Exercise instructions: Starting with the opening line of the material, restate every line word for word, and end on the line containing "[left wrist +".

Data block:
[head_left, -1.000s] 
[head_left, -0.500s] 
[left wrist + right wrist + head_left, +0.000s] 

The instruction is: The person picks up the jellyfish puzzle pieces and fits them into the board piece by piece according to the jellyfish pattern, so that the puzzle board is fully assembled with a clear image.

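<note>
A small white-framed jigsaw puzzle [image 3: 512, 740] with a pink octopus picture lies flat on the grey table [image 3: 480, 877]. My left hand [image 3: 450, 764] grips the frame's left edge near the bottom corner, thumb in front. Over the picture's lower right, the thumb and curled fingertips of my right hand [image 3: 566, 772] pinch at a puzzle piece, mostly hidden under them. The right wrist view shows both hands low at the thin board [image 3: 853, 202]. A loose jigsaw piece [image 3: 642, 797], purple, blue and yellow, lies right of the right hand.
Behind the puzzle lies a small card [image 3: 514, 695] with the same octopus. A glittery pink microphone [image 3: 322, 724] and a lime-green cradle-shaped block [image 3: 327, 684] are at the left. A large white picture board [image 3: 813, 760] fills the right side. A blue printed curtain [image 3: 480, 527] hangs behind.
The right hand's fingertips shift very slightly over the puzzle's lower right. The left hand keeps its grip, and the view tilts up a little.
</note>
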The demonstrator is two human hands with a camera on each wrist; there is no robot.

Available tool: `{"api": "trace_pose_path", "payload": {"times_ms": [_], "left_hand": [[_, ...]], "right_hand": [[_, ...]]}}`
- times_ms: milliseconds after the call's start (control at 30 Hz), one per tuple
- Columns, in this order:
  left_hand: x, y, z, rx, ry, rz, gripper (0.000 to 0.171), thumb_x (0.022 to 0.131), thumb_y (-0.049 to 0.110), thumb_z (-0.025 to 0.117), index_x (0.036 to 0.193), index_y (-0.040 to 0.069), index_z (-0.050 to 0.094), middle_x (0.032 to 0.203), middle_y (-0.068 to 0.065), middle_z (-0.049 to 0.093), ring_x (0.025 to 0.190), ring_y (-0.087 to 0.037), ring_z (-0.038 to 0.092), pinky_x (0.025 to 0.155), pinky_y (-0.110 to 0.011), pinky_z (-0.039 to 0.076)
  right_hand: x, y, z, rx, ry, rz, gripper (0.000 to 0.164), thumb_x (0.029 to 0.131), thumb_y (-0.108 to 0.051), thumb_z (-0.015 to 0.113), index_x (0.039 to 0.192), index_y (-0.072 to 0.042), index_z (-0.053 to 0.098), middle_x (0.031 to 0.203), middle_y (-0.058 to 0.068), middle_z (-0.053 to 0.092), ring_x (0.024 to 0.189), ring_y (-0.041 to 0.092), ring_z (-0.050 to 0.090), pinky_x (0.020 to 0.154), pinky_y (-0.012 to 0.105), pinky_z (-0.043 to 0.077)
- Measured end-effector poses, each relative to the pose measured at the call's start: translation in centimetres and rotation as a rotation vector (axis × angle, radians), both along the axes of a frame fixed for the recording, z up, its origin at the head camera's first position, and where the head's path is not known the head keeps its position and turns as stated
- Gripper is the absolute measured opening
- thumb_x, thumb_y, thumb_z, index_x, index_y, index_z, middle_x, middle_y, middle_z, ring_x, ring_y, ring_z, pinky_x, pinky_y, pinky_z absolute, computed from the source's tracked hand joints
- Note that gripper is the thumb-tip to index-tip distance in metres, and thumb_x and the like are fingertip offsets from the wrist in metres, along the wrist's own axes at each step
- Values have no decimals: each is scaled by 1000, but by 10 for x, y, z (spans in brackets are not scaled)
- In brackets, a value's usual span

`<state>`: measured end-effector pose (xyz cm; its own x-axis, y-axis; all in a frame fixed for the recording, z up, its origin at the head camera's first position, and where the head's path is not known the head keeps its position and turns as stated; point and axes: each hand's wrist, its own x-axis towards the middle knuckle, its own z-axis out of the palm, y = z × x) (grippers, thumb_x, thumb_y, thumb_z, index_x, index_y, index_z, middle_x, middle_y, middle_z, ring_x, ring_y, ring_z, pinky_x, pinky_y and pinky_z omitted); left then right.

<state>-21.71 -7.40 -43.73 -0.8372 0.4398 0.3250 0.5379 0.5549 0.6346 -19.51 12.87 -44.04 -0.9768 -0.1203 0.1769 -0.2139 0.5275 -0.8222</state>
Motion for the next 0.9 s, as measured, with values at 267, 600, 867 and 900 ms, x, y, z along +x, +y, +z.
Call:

Response below:
[head_left, -1.000s] 
[head_left, -0.500s] 
[left wrist + right wrist + head_left, +0.000s] 

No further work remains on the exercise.